Starting with x=2 you effectively do the following for any fixed integer x > 2:
Take the first x 'numbers' of the (x-1)-List and prepend zero to each 'number'. Then take the full (x-1)-List and prepend one to each 'number'.

It is easy to see (by mathematical induction) that this leads to:

The number of 'numbers'/lines is  x*(x+1)/2 + 1  for your x-digit pattern.

[So, for x=25 you have 25*13+1 = 326 'numbers'/lines]

Now the following function does this recursively to get for a given x all x*(x+1)/2 + 1 'numbers' according to your pattern.

Code: Select all

-- usage: put 50 into N
-- put bogspattern(1,N,0&cr&1) into fld "out"
function bogspattern m,N,t
   if m=N then return t
   repeat with j=1 to m+1
     put cr & "0" & line j of t after s
   end repeat
   repeat for each line L in t
     put cr & "1" & L after s
   end repeat
   return bogspattern(m+1,N,char 2 to -1 of s)
end bogspattern

[Thierry]

Hi Bogs,

my take on this.

Code: Select all

on printallStringsFrom s, k
   put empty into fld "list"
   printStrings s, "", the number of chars of s , k
end printallStringsFrom

on printStrings s, prefix, n, k
   if k = 0 then
      put prefix &cr after fld "list"
   else      
      repeat with i = 1 to n step 1
         printStrings s, prefix & char i of s, n, k - 1
      end repeat
   end if
end printStrings

and you call it this way:

Code: Select all

on mouseUp
   put 3 into stringLength
   printallStringsFrom "01", stringLength
end mouseUp

Is this what you are looking for?

of course, you can call this function in different ways:

Code: Select all

   printallStringsFrom "AB", 1
   printallStringsFrom "ABCD", 1
   printallStringsFrom "ABCD", 4
   ....
   

Regards,

Thierry

[dunbarx]

Bogs.

I have glanced at the scripts given by others.

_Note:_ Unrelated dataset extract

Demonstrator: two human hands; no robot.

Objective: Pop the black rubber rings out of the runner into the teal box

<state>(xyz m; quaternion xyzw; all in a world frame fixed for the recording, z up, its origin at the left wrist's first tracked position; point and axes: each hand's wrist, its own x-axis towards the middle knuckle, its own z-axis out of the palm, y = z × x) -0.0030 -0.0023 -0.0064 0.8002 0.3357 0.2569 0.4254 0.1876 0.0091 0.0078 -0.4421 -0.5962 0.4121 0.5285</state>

But doesn't this do what you want:

Code: Select all

on mouseUp
   put the ticks into g
   put "000000000000" into zeros
   repeat with y = 1 to 8192
      put baseConvert(y,10,2) into line y of temp
   end repeat
   repeat for each line tLine in temp
      put zeros before tline
      delete char 1 to -14 of tLine
      put tLine & return after accum
   end repeat
   delete the last line of accum
   answer the ticks - g
end mouseUp

I saw comments about using baseConvert. Is it just the time it takes if the maximum value is much higher than the 16384 above (about 1 second)?

Craig

[bogs]

The very first thing I want to say is THANK YOU ALL

When I got to class, I brought up what SparkOut pointed out to the guy that posed the problem to me initially, and I explained to him that the code that does what he wants wouldn't give him every possible combination, which way did he want it?

Turns out he wanted it both ways, but every possible combination was the more important of the two heh. Me, I feel like I was lead down a rabbit hole, but it isn't the first time I've felt that way, and probably won't be the last.

Sorry for dragging you all down it with me

@Hermann - Thank you for that explanation, it makes a lot more sense to me now, though I'm not sure you should have named a function after me as it might be too much honor

Kidding aside, all of the functions you provided were not only educational, but solved the problem in fewer lines that I was able to do it in.

@ Thierry - nice, simple, and to the point for getting all combinations in a way I could understand.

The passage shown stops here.